What lines below include the string "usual"? Pick them out and copy them.

(Data extract):
-------------------------

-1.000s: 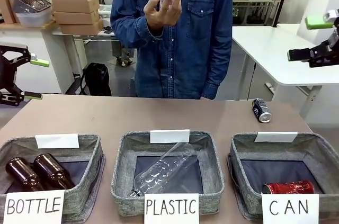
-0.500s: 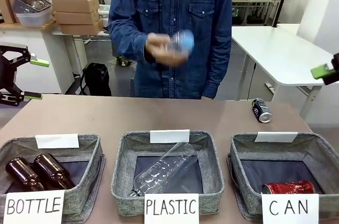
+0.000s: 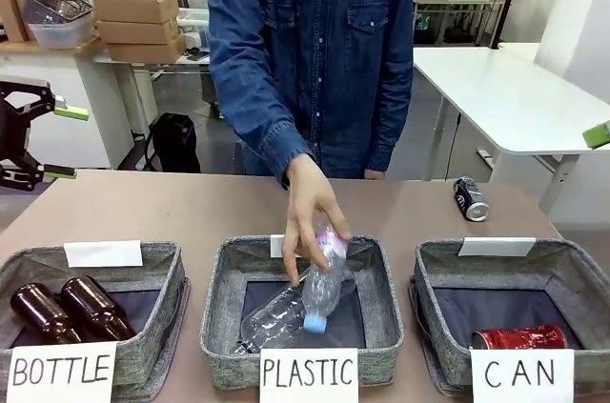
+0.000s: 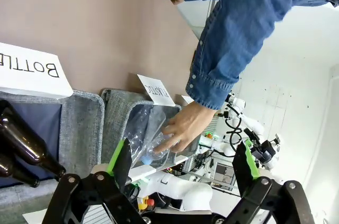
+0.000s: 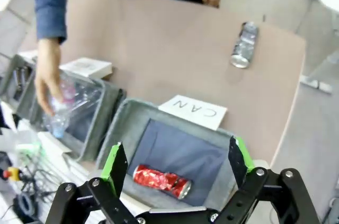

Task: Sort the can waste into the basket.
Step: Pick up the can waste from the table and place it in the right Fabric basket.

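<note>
A red can (image 3: 519,337) lies on its side in the grey CAN basket (image 3: 583,274) at the front right. The black can (image 3: 470,199) lies on the brown table behind that basket. From the right wrist, my right gripper (image 5: 177,160) hangs open high over the CAN basket (image 5: 126,124), with the red can (image 5: 160,180) below and the black can (image 5: 243,45) farther off. One of its green pads (image 3: 599,134) shows at the right edge. My left gripper (image 3: 65,143) stands open and empty at the far left, off the table; it shows open (image 4: 183,160) in its wrist view.
A person in a denim shirt stands across the table, one hand (image 3: 310,217) putting a clear plastic bottle (image 3: 322,284) into the PLASTIC basket (image 3: 217,317), where another clear bottle lies. The BOTTLE basket (image 3: 170,298) holds two brown bottles.
The person's hand came down from chest height with the clear bottle to the PLASTIC basket. My right gripper moved rightward, almost out of the front view. The left arm stayed still.
</note>
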You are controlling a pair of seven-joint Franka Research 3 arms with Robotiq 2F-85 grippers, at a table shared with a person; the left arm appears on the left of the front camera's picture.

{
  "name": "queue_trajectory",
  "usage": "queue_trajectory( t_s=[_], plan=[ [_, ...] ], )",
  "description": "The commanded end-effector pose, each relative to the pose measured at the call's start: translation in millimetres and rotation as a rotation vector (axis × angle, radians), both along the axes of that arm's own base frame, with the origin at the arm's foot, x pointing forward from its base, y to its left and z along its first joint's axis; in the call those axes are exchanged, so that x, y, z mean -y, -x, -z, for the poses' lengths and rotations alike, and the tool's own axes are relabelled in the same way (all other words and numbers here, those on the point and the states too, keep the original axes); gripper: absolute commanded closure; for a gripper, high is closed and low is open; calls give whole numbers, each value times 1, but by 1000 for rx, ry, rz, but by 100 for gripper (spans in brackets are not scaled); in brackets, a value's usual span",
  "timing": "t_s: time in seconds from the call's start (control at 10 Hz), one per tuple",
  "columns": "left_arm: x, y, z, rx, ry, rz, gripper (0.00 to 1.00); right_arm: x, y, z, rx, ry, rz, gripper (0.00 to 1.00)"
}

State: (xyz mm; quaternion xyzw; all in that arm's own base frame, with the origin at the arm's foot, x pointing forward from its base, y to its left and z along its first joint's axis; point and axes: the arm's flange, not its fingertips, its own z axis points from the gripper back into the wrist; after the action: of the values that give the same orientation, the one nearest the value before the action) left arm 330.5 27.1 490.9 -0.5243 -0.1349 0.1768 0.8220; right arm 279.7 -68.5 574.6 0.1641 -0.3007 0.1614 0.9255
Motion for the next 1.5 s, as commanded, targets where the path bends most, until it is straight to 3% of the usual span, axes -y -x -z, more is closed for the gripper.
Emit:
queue_trajectory(
  t_s=[0.0, 0.2, 0.4, 0.5, 0.7, 0.8, 0.9, 1.0, 1.1, 1.4],
  plan=[
    [-2, 1, -1, 8, -2, 13, 0, -14, -54, 24, 45, 132, 65, 0],
    [-2, 1, -1, 8, -2, 13, 0, -25, -121, 66, 51, 186, 95, 0],
    [-2, 1, -1, 8, -2, 13, 0, -40, -185, 144, -79, 154, 44, 0],
    [-2, 1, -1, 8, -2, 13, 0, -41, -200, 181, -123, 185, 88, 0],
    [-2, 1, -1, 8, -2, 13, 0, -38, -221, 229, -119, 221, 183, 0],
    [-2, 1, -1, 8, -2, 13, 0, -37, -217, 225, -82, 203, 207, 0],
    [-2, 1, -1, 8, -2, 13, 0, -43, -200, 231, -155, 239, 117, 0],
    [-2, 1, -1, 8, -2, 13, 0, -43, -200, 231, -155, 239, 117, 0],
    [-2, 1, -1, 8, -2, 13, 0, -39, -215, 242, -150, 237, 163, 0],
    [-2, 1, -1, 8, -2, 13, 0, -30, -257, 232, -170, 292, 219, 0]
  ],
)
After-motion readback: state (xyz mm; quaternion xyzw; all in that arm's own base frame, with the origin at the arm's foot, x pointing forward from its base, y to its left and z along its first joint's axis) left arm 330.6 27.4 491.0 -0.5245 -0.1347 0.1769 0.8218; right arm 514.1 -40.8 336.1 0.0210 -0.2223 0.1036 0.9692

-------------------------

(Answer section):
  "description": "The commanded end-effector pose, each relative to the pose measured at the call's start: translation in millimetres and rotation as a rotation vector (axis × angle, radians), both along the axes of that arm's own base frame, with the origin at the arm's foot, x pointing forward from its base, y to its left and z along its first joint's axis; in the call those axes are exchanged, so that x, y, z mean -y, -x, -z, for the poses' lengths and rotations alike, and the tool's own axes are relabelled in the same way (all other words and numbers here, those on the point and the states too, keep the original axes); gripper: absolute commanded closure; for a gripper, high is closed and low is open; calls give whole numbers, each value times 1, but by 1000 for rx, ry, rz, but by 100 for gripper (spans in brackets are not scaled); in brackets, a value's usual span",
Motion for the next 1.5 s, as commanded, targets where the path bends most, until it is straight to 3% of the usual span, axes -y -x -z, more is closed for the gripper.

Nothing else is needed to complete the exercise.